If you set LD_LIBRARY_PATH using the MATLAB setenv() command, then that will affect any future calls to the shell using system() or the ! command, but will not affect where MATLAB itself looks for shared objects if I recall correctly (I could be wrong about this point, for the situation where MATLAB does dynamic link to an object, such as for loadlibrary() purposes.)
If you set LD_LIBRARY_PATH inside a system() or ! command, then the change will be temporary, only for as long as that shell lasts. Example,
!export THISTHISTHIS=THATTHATTHAT; echo "$THISTHISTHIS"
THATTHATTHAT
!echo "$THISTHISTHIS"
it existed for that one ! session and is gone for the next !

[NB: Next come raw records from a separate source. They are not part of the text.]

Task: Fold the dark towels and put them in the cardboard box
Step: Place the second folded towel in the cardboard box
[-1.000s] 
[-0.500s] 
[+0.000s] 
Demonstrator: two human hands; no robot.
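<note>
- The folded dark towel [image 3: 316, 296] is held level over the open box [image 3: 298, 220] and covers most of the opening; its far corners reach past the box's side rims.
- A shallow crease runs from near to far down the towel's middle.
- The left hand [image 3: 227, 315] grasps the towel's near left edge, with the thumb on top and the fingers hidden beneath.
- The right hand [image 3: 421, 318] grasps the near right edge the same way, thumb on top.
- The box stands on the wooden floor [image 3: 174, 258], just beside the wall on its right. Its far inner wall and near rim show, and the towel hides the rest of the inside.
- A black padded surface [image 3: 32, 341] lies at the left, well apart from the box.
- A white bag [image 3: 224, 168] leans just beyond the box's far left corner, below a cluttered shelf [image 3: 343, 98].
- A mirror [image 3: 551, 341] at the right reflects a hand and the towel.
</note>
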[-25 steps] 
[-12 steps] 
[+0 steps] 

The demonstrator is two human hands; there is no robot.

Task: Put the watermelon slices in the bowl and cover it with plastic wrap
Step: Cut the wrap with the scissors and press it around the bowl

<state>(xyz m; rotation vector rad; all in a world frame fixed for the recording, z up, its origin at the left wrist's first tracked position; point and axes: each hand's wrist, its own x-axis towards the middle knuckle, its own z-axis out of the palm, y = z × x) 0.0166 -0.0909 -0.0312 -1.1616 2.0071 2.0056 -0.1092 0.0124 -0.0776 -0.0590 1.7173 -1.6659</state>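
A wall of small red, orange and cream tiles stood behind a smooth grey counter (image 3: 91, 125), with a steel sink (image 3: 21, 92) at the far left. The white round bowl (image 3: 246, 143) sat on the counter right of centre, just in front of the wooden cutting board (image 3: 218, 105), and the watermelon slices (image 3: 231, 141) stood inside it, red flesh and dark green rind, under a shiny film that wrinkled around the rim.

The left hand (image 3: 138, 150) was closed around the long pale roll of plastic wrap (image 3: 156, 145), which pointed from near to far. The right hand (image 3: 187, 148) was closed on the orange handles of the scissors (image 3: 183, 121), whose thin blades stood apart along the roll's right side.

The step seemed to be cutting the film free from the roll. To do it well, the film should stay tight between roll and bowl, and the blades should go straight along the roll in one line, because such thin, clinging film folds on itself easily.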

In either case, setenv() before system() or ! or setting the path inside system() or ! command, executables that are invoked in the shell are affected by whatever you set up.
2)
LD = getenv('LD_LIBRARY_PATH');
LDparts = regexp(LD, ':', 'split').'
LDparts = 15×1 cell array
{'/MATLAB/sys/opengl/lib/glnxa64' } {'/MATLAB/sys/os/glnxa64' } {'/MATLAB/bin/glnxa64/mvm' } {'/MATLAB/bin/glnxa64' } {'/MATLAB/extern/lib/glnxa64' } {'/MATLAB/cefclient/sys/os/glnxa64' } {'/MATLAB/runtime/glnxa64' } {'/usr/lib/jvm/adoptopenjdk-8-hotspot-amd64/jre/lib/amd64/native_threads'} {'/usr/lib/jvm/adoptopenjdk-8-hotspot-amd64/jre/lib/amd64/server' } {'/usr/bin/gcc-8.3.0/lib64' } {'/usr/local/cuda/lib64' } {'/usr/local/nvidia/lib' } {'/usr/local/nvidia/lib64' } {'/usr/local/cuda/lib64/stubs' } {0×0 char }
14 paths are set. Let's see what is in the first one
ls(LDparts{1})
C11ThreadEmulationLibraryLicense.rights GalliumCodeLicense.rights libGL.so.1 libGLU.rights libGLU.so.1.3.1 MesaLicense.rights EXTHeaderLicense.rights GLXClientCodeLicense.rights libGL.so.1.6.0 libGLU.so.1 MesaDeviceDriversLicense.rights
Those libraries are requried by OpenGL
ls(LDparts{2})
libgcc_s.so.1 libgfortran.so.5.0.0 libifport.so.5 libintlc.so.5 libirc.so libquadmath.so.0.0.0 libstdc++.so.6.0.28 orig libgfortran.so.5 libifcore.so.5 libimf.so libiomp5.so libquadmath.so.0 libstdc++.so.6 libsvml.so README.libgcc_s
That is some Fortran runtime-libraries, and also mathematics libraries (some of the math libraries are implemented in Fortran)
ls( '-l', LDparts{3})
total 68 lrwxrwxrwx 1 root root 13 Sep 13 13:16 icudtl.dat -> ../icudtl.dat -r-xr-xr-x 1 root root 68688 Aug 5 00:34 MATLAB lrwxrwxrwx 1 root root 19 Sep 13 13:16 natives_blob.bin -> ../natives_blob.bin lrwxrwxrwx 1 root root 20 Sep 13 13:16 snapshot_blob.bin -> ../snapshot_blob.bin
That has to do with Unicode translation
... and so on.
3) Typically you let MATLAB manage its own path. The executable you name to start up on Linux is, if I recall, a shell script that sets up the environment variables and then starts the binary. If you have reason to manage LD_LIBRARY_PATH or other setting (such as Java Library location) then there are various routes available, such as building you own scripts, or modifying the GUI launch settings, or using system-specific methods of permanently modifying your environment variables.
But typically you would not manage the situation by editing the user's login shell startup scripts: when a script is launched from your window manager, that is typically not considered a "login" to the shell, so most shell startup scripts do not get executed.